■ **ASSIGNED TASK**
What you return should be the full listing, copied exactly and stripped of its pictures.

■ **DATA SHOWN**
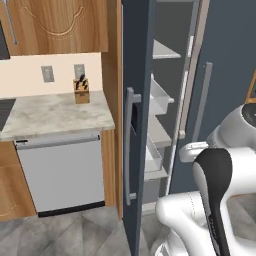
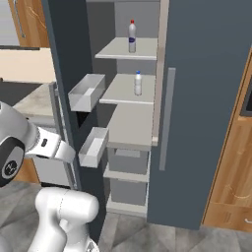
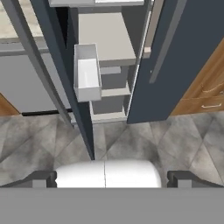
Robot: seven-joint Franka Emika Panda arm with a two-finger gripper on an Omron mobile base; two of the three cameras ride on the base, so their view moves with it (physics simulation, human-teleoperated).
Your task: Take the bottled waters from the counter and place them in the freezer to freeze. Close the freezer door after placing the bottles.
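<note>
The freezer stands open. Its freezer door swings out toward the robot, with small bins on its inside. The red-capped bottle stands upright on the top shelf, near the shelf's back edge. The blue-capped bottle stands upright on the shelf below. The counter holds a wooden knife block near the wall. The gripper hangs over the grey floor, its two fingers spread wide with nothing between them.

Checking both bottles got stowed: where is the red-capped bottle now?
In the right base view, the red-capped bottle stands upright on the freezer's top shelf, one shelf above the blue-capped bottle.
</note>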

■ **ANSWER TO THIS PROBLEM**
Robot: seven-joint Franka Emika Panda arm with a two-finger gripper on an Omron mobile base; two of the three cameras ride on the base, so their view moves with it (physics simulation, human-teleoperated).
Your task: Take the bottled waters from the counter and place them in the freezer to freeze. Close the freezer door after placing the bottles.
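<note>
The freezer stands open. Its freezer door swings out toward the robot, with small bins on its inside. The red-capped bottle stands upright on the top shelf, near the shelf's back edge. The blue-capped bottle stands upright on the shelf below. The counter holds a wooden knife block near the wall. The gripper hangs over the grey floor, its two fingers spread wide with nothing between them.

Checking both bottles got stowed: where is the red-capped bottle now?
In the right base view, the red-capped bottle stands upright on the freezer's top shelf, one shelf above the blue-capped bottle.
</note>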

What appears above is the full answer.